— Work required —
Please reproduce the data exactly and omit the pictures.

(Dataset excerpt Opens)

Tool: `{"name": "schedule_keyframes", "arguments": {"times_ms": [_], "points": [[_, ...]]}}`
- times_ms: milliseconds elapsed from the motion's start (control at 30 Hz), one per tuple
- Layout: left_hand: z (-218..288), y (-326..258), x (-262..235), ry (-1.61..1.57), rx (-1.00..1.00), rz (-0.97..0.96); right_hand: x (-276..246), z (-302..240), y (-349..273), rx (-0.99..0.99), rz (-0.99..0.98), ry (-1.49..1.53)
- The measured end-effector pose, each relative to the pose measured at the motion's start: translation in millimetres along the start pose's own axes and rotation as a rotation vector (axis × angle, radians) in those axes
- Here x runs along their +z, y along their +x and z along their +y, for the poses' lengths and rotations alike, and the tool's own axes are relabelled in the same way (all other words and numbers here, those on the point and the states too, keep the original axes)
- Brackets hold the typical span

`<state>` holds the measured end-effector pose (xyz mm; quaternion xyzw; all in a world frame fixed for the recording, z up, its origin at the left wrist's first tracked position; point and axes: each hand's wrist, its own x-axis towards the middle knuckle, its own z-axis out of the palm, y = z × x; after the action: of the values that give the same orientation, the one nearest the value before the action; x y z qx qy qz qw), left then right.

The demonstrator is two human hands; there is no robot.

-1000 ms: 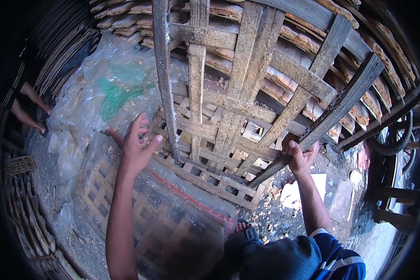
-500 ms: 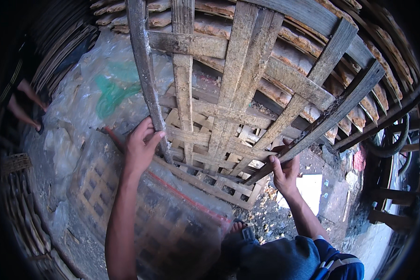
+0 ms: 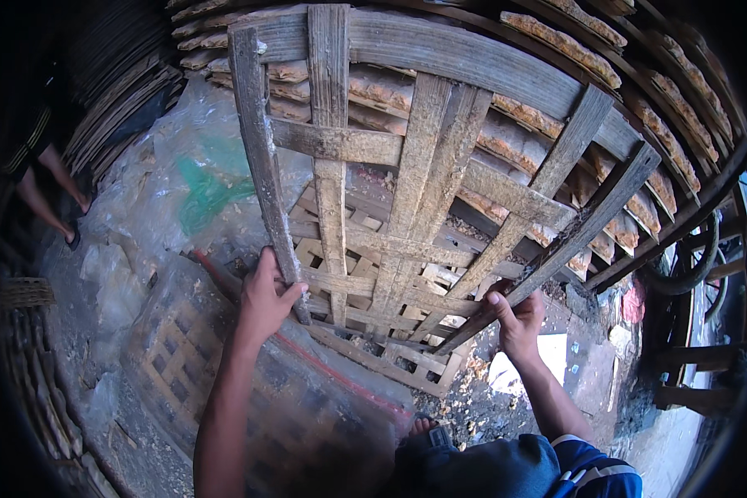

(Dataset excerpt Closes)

— Solution below —
Tool: `{"name": "schedule_keyframes", "arguments": {"times_ms": [_], "points": [[_, ...]]}}`
- times_ms: milliseconds elapsed from the motion's start (control at 30 Hz), one per tuple
- Layout: left_hand: z (-218..288), y (-326..258), x (-262..235), ry (-1.61..1.57), rx (-1.00..1.00), rz (-0.97..0.96); right_hand: x (-276..246), z (-302..240), y (-349..273), rx (-0.99..0.99), rz (-0.99..0.98), ry (-1.49..1.53)
- The measured end-effector pose, each relative to the pose measured at the motion's start: translation in millimetres along the start pose's own axes and rotation as a rotation vector (axis × angle, radians) in those axes
- Here x runs along their +z, y along their +x and z along their +y, for the poses' lengths and rotations alike, and the tool's own axes are relabelled in the same way (all other words and numbers here, those on the point and the states too, keep the original axes)
- Brackets hold the typical span

`<state>` holds the measured end-effector pose (xyz mm; quaternion xyzw; all in a world frame fixed for the recording, z up, its origin at the left wrist's first tracked position; point and axes: each hand's wrist, its own x-axis towards the middle knuckle, its own z-axis out of the palm, y = z × x; after the action: of the values that give the same orientation, the one nearest the value before the action; x y z qx qy qz qw), left then right.

The demonstrator is two human hands; there is no robot.

-1000 ms: 
-500 ms: 
+0 ms: 

This exercise has been completed.